Lebih dari seminggu lalu, petarung tingkat menengah memang bisa dengan mudah mengalahkan Klub Bela Diri Universitas Jingzhou. Saat itu, Chu Zhongxiang baru saja menjadi petarung tingkat rendah, sedangkan anggota lain masih amatir. Dengan keadaan seperti itu, menghadapi klub dengan lebih dari 10 petarung tingkat menengah, kekalahan total memang tak terelakkan!
Kini, dengan kehadiran Lin Wudi dan Chu Zhongxiang yang lebih kuat, situasinya sudah jauh berubah. Namun bagi Tiang Besi dan anggota lainnya, Universitas Jingzhou masih belum punya kemungkinan menang. Karena dalam lima pertandingan, sangat sulit menang sampai tiga kali!

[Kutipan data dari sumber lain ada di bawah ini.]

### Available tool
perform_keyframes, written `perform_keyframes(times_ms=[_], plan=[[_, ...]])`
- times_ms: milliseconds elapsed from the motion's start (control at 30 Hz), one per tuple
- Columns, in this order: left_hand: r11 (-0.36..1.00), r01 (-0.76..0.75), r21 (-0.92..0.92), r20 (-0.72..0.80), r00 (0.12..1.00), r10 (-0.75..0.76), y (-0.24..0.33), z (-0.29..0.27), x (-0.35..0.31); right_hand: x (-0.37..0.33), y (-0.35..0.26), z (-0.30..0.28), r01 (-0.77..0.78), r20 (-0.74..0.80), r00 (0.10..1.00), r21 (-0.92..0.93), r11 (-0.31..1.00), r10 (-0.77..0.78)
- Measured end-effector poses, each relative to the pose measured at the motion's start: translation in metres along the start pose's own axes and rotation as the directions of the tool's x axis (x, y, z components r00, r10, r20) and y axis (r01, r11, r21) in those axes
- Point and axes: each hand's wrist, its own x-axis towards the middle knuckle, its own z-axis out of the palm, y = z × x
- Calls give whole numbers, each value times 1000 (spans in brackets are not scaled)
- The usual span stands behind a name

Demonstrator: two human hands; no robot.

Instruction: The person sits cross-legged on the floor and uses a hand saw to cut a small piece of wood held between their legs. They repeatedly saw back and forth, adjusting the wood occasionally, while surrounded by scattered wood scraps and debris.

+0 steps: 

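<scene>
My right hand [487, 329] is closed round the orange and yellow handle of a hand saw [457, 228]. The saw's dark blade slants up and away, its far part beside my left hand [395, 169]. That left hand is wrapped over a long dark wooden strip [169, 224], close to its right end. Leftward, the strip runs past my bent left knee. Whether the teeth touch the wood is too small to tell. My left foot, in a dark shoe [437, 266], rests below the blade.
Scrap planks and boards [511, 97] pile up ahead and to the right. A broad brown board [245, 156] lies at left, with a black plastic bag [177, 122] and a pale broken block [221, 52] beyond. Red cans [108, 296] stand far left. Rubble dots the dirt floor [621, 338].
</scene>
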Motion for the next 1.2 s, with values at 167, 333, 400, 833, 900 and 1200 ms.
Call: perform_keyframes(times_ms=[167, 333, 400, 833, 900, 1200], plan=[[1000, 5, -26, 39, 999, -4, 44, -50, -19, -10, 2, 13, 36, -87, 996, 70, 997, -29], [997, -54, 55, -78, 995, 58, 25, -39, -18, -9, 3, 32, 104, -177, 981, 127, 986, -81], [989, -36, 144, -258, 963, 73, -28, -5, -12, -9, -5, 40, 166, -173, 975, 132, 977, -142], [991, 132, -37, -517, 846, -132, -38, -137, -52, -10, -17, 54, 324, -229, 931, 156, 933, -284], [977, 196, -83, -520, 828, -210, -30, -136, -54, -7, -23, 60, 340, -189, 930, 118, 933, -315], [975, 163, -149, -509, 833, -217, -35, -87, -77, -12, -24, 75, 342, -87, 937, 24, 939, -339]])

“Petarung tingkat menengah, ya?” gumam Lin Wudi pelan lalu mengangkat alis, menepuk bahu Tiang Besi yang kekar, “Tenang saja, kita pasti bisa menang!”
Tiang Besi menganggap itu hanya kata-kata penyemangat dari Lin Wudi, jadi hanya tersenyum dan mengangguk. Tentu saja, Lin Wudi mengerti pikiran Tiang Besi saat itu, tetapi ia tidak berkata apa-apa.
“Duduk diam saja membosankan, aku jalan-jalan dulu,” katanya kepada Qin Mengyi lalu berdiri dan meninggalkan aula dalam, berjalan seorang diri ke sudut ruangan.